For Zimbabwe, 2018 is an election year. I have identified some of the people who can vote in this election above. This year must not be seen as belonging to one constituency of the people so identified above. The people’s question on who will win must simply end on the fact that we have a multi-party democracy in Zimbabwe. Therefore, before we vote for any leader we must first know them. How do we go about this?

The candidate who appeals to his or her constituency will win. It’s not so much about the Zimbabwe Electoral Commission or civil society organisations such as ZESN or ERC. We may talk about security sector reforms or rigging and so forth. We may talk about voter intimidation and the how and when of proclaiming an election and so forth.

All that is fine in a democracy, but all that is required is for the people to be made aware that multi-party democracy is part of their quest for popular governance — something which must compel them to register to vote, and cast the vote on the voting process; something which must compel them to shun political violence and hate speech in the pre-electoral, electoral and post-electoral environments.

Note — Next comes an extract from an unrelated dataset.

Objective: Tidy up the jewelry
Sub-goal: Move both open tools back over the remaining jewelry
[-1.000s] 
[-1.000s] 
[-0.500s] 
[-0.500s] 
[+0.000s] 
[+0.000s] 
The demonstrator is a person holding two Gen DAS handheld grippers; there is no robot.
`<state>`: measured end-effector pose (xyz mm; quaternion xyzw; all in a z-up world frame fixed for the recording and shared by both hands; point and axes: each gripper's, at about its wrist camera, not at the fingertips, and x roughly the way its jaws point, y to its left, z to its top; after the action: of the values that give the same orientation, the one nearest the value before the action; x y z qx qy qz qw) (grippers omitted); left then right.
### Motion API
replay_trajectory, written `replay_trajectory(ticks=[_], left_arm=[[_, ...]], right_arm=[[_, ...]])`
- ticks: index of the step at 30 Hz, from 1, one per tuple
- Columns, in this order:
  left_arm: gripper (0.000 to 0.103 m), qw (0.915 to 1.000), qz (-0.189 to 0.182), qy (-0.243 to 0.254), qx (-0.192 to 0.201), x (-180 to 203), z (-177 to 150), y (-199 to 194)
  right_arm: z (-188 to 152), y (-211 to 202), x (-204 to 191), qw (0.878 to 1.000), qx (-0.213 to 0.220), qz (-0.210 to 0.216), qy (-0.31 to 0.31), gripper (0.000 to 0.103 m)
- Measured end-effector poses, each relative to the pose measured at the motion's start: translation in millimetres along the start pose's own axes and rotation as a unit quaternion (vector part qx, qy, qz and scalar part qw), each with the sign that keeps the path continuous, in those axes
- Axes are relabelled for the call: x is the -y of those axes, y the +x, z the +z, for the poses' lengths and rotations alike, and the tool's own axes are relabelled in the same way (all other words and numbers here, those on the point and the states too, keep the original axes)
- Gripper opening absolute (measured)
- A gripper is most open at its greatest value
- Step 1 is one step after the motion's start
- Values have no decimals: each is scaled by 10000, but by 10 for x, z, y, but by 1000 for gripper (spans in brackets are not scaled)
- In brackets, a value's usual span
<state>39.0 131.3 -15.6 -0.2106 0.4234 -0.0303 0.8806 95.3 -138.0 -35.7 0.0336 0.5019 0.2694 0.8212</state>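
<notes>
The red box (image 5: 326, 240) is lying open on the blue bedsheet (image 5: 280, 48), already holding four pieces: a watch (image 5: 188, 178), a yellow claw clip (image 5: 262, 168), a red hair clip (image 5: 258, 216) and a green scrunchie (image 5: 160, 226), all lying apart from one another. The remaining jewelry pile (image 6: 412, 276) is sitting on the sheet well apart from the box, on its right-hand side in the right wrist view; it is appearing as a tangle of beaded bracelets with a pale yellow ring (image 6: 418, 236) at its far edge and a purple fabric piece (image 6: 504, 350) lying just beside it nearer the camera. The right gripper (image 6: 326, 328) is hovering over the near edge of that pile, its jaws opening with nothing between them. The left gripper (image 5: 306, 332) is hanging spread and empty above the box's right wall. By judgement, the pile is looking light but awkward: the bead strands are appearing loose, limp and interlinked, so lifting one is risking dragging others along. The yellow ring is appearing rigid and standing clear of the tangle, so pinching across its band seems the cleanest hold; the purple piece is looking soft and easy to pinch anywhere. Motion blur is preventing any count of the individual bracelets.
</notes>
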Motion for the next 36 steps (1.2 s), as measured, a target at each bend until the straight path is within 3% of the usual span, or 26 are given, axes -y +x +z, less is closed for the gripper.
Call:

Multi-party democracy is also gauged by the preparedness of political parties to be recognised by their supporters. We are barely five months away from the election. ZANU-PF has endorsed ED’s candidature.

The MDC Alliance had endorsed Chamisa, but it seems some elements in the MDC-T still want to choose a candidate for the 2018 elections. Do we read this to mean that there would be an MDC-T candidate to contest in the coming elections outside the Alliance? If this is so, is the MDC-T serious about voting ZANU-PF out of power?

I heard someone saying some people are not aware that former President Mugabe is no longer the President of Zimbabwe. Put differently, they are not aware that ED is the incumbent President. This is something which can certainly be avoided if people are given information on what is happening in ZANU-PF or MDC or any other political party, which will participate in this year’s elections.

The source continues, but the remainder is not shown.